Plans to construct an airfield in Nunukan had been under consideration since the late 1970s, owing to the town’s relative isolation from other population centers in the region. The district head at the time established a committee to raise funds for the project, which collected approximately Rp3 million toward the construction of the airfield.

Nunukan Airport was originally constructed in the early 1990s as a pioneer airstrip, with its development planned and supported by Inhutani, a subsidiary of Perhutani, a state-owned forestry company. The airstrip was built primarily to support Inhutani’s logging operations in Nunukan and the surrounding areas, providing access to the company’s remote forestry concessions and facilitating the transportation of personnel and supplies. Initially, Nunukan Airport was operated as a pioneer airport under the administration of Nunukan District, then part of Bulungan Regency in East Kalimantan Province. At the time, the airport had a 600-metre-long and 23-metre-wide runway and was served by pioneer aircraft operated by organizations such as Mission Aviation Fellowship (MAF) and Asahi.
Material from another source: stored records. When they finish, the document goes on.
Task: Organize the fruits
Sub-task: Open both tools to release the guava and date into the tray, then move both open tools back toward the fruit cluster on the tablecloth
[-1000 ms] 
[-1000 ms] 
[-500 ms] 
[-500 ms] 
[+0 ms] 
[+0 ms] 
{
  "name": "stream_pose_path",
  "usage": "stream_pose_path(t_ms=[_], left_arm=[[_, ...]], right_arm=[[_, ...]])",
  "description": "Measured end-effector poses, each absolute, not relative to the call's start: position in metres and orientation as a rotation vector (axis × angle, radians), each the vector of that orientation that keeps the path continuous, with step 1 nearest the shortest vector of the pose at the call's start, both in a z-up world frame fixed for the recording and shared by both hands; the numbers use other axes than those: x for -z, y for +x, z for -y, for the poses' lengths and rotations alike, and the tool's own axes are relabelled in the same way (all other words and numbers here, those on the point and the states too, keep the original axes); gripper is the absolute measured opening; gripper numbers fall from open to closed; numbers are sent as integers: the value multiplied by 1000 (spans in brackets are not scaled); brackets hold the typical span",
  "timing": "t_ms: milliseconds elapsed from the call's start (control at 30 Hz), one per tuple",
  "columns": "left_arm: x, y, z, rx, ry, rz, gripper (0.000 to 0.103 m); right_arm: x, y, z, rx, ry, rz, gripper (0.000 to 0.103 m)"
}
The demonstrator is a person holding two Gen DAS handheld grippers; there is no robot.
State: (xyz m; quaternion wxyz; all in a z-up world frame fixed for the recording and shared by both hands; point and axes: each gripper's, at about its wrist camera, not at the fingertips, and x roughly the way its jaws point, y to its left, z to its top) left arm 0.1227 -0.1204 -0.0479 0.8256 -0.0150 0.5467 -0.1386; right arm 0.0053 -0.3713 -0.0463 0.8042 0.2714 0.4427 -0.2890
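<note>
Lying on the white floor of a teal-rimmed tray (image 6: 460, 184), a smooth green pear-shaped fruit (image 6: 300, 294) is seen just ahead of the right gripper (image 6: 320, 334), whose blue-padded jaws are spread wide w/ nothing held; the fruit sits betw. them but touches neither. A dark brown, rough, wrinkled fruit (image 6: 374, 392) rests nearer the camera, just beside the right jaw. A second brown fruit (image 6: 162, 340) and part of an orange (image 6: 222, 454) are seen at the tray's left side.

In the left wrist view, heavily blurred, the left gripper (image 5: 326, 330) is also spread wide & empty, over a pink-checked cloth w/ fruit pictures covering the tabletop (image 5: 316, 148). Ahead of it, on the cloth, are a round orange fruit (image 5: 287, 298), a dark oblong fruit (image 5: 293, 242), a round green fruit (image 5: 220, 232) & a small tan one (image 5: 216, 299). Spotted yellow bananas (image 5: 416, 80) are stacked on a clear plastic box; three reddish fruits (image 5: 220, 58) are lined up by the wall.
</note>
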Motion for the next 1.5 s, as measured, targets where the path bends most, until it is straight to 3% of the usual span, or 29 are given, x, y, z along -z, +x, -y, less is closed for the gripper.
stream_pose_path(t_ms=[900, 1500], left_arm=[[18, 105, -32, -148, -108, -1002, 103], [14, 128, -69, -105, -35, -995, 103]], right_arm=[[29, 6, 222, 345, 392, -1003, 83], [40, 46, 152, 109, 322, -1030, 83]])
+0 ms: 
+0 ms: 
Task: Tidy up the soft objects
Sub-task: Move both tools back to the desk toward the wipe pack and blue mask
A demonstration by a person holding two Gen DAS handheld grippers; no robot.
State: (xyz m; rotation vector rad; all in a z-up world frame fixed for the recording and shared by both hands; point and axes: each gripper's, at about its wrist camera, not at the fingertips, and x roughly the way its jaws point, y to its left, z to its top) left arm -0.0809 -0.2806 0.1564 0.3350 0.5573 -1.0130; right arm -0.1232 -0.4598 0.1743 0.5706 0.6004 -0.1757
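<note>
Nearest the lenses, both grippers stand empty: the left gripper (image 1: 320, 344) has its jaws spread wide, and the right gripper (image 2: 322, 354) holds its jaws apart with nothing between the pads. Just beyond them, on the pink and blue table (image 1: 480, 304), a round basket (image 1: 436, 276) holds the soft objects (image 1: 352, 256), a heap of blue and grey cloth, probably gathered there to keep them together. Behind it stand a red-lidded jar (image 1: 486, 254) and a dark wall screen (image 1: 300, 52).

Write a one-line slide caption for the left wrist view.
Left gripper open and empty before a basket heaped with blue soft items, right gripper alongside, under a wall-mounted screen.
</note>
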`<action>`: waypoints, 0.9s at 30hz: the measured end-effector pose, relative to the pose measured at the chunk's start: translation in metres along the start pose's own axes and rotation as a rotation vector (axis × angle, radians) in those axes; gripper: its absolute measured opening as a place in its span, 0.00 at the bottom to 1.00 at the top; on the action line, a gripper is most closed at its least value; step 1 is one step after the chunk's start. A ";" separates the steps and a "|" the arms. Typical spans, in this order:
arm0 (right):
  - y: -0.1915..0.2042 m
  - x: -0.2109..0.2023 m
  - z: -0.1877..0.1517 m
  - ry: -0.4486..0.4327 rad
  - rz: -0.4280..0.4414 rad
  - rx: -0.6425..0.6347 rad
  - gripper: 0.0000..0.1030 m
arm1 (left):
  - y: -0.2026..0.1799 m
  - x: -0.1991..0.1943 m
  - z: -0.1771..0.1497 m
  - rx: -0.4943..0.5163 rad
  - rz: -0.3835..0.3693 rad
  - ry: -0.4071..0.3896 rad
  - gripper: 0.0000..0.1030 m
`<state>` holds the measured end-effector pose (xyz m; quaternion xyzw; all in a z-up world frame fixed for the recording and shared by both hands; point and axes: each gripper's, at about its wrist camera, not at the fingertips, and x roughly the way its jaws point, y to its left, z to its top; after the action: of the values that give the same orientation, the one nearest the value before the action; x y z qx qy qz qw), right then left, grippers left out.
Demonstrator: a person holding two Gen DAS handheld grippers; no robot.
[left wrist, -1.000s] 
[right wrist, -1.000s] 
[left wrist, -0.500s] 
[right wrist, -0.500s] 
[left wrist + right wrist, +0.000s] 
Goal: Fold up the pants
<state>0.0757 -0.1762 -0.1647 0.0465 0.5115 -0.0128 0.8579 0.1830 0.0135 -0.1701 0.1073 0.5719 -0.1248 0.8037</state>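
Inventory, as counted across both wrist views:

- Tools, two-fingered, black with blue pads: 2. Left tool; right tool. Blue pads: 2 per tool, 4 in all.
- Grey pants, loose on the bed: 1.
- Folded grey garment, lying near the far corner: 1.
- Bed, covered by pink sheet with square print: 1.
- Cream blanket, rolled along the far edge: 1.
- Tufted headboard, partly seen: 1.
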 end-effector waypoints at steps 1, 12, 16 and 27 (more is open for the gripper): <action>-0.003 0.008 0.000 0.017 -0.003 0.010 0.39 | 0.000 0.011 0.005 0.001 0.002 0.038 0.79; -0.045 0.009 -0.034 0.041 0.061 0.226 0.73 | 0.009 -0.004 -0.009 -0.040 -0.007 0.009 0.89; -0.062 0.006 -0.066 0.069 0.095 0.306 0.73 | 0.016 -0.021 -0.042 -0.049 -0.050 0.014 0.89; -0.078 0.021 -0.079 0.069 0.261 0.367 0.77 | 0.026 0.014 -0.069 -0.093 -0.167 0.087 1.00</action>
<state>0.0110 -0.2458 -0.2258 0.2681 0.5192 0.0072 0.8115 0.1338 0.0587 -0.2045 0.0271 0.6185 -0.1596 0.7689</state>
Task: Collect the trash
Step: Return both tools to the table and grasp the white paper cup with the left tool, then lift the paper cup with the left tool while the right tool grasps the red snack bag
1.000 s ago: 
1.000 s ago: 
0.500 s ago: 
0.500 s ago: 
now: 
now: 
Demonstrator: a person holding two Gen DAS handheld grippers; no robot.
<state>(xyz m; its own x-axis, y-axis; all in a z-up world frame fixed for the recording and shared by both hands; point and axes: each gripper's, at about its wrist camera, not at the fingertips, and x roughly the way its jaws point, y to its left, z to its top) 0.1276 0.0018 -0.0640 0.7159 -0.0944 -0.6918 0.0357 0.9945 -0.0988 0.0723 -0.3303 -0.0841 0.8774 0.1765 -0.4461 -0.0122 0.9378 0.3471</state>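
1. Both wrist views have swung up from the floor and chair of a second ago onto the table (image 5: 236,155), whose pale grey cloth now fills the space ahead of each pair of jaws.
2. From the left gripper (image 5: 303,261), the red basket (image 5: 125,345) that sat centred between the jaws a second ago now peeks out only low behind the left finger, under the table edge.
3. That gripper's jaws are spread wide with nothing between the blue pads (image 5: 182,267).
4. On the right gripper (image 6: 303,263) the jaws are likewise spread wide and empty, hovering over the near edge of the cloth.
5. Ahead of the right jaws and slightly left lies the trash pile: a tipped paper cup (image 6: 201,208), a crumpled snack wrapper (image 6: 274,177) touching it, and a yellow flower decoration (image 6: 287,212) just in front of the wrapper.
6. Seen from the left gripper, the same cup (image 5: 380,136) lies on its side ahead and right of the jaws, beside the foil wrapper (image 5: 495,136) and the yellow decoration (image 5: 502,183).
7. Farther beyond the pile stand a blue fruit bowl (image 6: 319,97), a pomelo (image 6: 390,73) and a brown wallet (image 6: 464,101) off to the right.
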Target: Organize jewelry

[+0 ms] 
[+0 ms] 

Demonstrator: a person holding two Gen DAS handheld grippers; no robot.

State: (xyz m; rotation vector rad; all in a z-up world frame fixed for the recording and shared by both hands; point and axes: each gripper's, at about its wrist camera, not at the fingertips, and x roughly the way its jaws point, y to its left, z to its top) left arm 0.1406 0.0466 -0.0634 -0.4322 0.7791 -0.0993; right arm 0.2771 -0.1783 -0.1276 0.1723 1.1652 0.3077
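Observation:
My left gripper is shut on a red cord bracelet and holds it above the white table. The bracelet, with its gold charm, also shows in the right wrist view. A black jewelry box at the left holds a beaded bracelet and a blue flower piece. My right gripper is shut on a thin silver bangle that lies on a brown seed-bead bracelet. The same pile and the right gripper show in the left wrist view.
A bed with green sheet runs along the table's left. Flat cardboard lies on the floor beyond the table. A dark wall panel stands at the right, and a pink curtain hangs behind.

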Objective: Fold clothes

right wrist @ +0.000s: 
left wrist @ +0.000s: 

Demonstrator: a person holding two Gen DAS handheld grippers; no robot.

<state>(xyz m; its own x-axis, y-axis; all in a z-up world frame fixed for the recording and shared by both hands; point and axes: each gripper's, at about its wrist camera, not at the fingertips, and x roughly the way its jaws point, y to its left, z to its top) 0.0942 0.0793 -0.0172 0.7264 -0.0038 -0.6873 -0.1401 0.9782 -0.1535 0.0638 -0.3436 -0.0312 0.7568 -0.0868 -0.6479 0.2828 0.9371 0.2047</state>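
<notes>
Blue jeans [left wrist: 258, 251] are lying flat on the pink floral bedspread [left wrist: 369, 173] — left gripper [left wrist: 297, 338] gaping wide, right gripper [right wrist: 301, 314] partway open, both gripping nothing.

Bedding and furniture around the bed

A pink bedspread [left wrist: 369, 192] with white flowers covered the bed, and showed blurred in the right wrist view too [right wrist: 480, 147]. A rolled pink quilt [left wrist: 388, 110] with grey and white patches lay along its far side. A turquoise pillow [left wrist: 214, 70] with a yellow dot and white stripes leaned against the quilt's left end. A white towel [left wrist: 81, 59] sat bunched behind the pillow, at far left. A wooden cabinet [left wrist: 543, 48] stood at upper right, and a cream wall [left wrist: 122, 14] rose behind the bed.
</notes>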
These services primarily operated on the Tarakan–Nunukan route in both directions.

In December 1992, the management of Nunukan Airport, along with its associated assets, was transferred from the East Kalimantan provincial government to the Directorate General of Civil Aviation under the Ministry of Transportation. When the Directorate General of Civil Aviation initially assumed responsibility for Nunukan Airport, the airport was placed under the management of Juwata Airport in Tarakan. This arrangement remained in place until 1995, when Nunukan Airport was established as an independently managed airport with its own administration. At the time, Dirgantara Air Service (DAS) was the sole airline serving Nunukan Airport, operating a daily Tarakan–Nunukan return service with a seven-seat Britten-Norman BN-2A aircraft.

By 2000, the runway had been extended to 900 meters and widened to 23 meters, DAS to introduce its 18-seat CASA C-212 aircraft on the Tarakan–Nunukan–Long Bawan route. At the time, DAS operated four weekly flights to Nunukan from Tarakan. In 2005, the runway was further extended to 1,100 metres and widened to 30 meters. Two years later, in 2007, Trigana Air Service began operating ATR 42 aircraft with 42 passenger seats on the Tarakan–Nunukan route, with two daily return flights. In 2008, Kalstar Aviation also began serving Nunukan with ATR 42 aircraft on the Tarakan–Nunukan–Tarakan route.

=== Contemporary history ===
To improve connectivity for communities in remote areas, the Nunukan Regency Government introduced a subsidized passenger and cargo transport program in cooperation with pioneer airlines such as Susi Air, Sabang Merauke Raya Air Charter (SMAC), and Aviastar. These services operated routes from Nunukan to remote destinations in Nunukan Regency, including Long Bawan, Long Layu, and Binuang.

In 2013, major development plans were proposed to bring the airport up to international standards. These included extending the runway to accommodate larger aircraft such as the ATR 72. The project was to be funded jointly through the national budget (APBN) and the regional budget (APBD). The development was estimated to require a total budget of approximately Rp300 million.

To improve the airport’s facilities and infrastructure, the runway was extended in 2017 to 1,450 meters and widened to 30 meters. Following this, the airport management began lobbying for the introduction of direct flights between Nunukan and Balikpapan, which would provide the airport with onward connectivity to other cities across Indonesia.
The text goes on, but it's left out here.